O estudo aponta ainda que de 2014 a 2016 a polarização se intensificou. Usuários do facebook que antes compreendiam seis comunidades de interesse, passaram a se enquadrar em dois grupos distintos com pouca ou nenhuma concordância, os conservadores e progressistas. “A polarização do eleitorado obriga os partidos a adotarem posições mais claras. Se há uma base de eleitores que apoiam determinadas políticas públicas e rejeitam fortemente outras, significa que para que o partidos consigam sobreviver e aumentar o apoio de suas bases, eles vão precisar ser consistentes em relação aos posicionamentos que aderem”, explica André de Carvalho.

Rafael Favetti, cientista político, considera que as eleições de 2018 foram dominadas por um tipo específico de eleitor: o antipetista. Segundo ele, o movimento existe desde 1989 e a cada processo eleitoral tendia a crescer. “O PSDB era o partido que conseguia vencer a disputa contra o PT. Mas, a partir de 2014, o candidato Jair Bolsonaro canalizou todo o antipetismo e classificou todo o espectro fora da extrema direita como petista”, afirma.
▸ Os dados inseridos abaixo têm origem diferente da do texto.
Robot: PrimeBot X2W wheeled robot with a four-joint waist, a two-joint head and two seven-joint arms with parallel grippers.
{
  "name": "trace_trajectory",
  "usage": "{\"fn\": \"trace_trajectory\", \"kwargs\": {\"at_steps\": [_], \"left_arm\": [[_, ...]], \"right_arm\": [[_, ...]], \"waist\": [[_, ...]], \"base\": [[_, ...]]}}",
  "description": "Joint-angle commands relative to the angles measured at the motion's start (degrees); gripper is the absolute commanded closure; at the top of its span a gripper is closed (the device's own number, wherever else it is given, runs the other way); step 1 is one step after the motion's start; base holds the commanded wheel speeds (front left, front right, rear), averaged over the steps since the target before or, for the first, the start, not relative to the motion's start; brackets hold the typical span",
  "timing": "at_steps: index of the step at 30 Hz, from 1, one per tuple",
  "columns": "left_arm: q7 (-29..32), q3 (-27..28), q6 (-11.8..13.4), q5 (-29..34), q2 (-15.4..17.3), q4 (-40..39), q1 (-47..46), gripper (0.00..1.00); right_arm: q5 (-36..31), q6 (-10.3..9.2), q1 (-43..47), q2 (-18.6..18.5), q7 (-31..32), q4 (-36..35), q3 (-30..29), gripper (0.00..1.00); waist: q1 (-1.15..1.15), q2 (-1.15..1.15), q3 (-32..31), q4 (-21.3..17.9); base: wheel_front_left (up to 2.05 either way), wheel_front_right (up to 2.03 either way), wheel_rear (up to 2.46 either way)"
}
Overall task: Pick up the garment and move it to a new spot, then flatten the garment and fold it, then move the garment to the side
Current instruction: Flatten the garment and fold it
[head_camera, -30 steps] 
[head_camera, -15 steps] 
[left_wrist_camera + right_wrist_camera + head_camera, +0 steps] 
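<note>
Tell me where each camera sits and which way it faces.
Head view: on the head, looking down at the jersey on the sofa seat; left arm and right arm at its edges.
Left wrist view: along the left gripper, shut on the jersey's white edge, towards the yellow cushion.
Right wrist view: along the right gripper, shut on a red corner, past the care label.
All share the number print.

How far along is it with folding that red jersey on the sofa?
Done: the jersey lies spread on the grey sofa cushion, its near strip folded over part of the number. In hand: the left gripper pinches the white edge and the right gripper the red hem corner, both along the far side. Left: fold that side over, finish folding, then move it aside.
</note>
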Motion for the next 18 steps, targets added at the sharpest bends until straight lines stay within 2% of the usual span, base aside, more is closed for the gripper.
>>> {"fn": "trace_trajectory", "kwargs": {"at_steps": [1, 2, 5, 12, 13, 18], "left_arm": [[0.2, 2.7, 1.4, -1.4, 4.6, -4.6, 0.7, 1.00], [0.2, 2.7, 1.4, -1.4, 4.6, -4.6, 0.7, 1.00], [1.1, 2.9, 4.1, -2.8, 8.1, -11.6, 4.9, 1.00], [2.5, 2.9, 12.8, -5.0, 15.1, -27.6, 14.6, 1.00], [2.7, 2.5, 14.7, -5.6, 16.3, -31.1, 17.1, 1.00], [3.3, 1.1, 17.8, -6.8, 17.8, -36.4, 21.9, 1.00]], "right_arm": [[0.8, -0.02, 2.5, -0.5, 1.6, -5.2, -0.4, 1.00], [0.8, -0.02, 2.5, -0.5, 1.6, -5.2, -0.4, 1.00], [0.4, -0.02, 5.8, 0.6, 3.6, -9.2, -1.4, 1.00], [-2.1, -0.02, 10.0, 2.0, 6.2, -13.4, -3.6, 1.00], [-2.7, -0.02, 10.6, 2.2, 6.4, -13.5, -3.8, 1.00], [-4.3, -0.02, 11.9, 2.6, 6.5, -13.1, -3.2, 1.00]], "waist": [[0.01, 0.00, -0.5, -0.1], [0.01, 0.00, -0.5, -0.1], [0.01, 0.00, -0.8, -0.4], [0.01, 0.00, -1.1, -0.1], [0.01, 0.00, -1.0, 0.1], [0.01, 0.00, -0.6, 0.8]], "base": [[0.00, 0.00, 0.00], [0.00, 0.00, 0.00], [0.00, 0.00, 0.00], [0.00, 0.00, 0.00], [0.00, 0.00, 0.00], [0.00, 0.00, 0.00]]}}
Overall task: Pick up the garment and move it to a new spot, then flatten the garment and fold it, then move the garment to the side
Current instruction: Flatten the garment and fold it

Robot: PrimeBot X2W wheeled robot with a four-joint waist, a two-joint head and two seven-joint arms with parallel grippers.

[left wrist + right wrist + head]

“Bolsonaro aproveitou o desencanto político da população, se elegeu fazendo um discurso contra a política e contra os partidos, embora ele tivesse sido um deputado federal por muito tempo, ou seja, ele também já era um político. Ele capitalizou em cima dessa rejeição ao PT”, também concorda André de Carvalho, sobre as últimas eleições presidenciais. Para o especialista, tal fato se deu pelo longo período em que o Partido dos Trabalhadores esteve no poder e o envolvimento com esquemas de corrupção, que fizeram o eleitor associar a sigla ao sistema político.

Pandemia

Em cenário de crise, questões como essas cresceram. Após a Organização Mundial da Saúde (OMS), em 11 de março, declarar pandemia da Covid-19, países do mundo todo começaram a se mobilizar para enfrentar a doença. O Brasil entrou pra essa lista, mas a falta de articulação política entre os poderes e de concordância entre o presidente Bolsonaro e lideranças ministeriais, intensificaram não só a crise sanitária mas também fortificou a instabilidade política.

A pandemia é diretamente influenciada pelo cenário político do país, segundo Leonardo Barreto. “As autoridades públicas não conseguem ter unidade de discurso e gerenciamento e isso pode ser muito perigoso, pois as pessoas ficam sem saber em quem confiar”, diz. Ele ainda considera que a polarização muito forte tende a gerar prejuízos. “A política se torna um jogo de tudo ou nada e com isso não conseguimos avançar constitucionalmente. Politicamente não é saudável”, explica o especialista.

Leonardo adiciona que o Brasil só conseguirá superar a atual polarização quando os agentes políticos chegarem a um consenso a respeito do caminho a ser seguido. “Quando 60% ou 70% das pessoas concordarem, os partidos tendem a formular propostas que atendam a essa parcela da população”, diz. Assim, ele acredita que o eleitor mediano sairá dos extremos e o país pode superar a rachadura que cresceu nos últimos anos.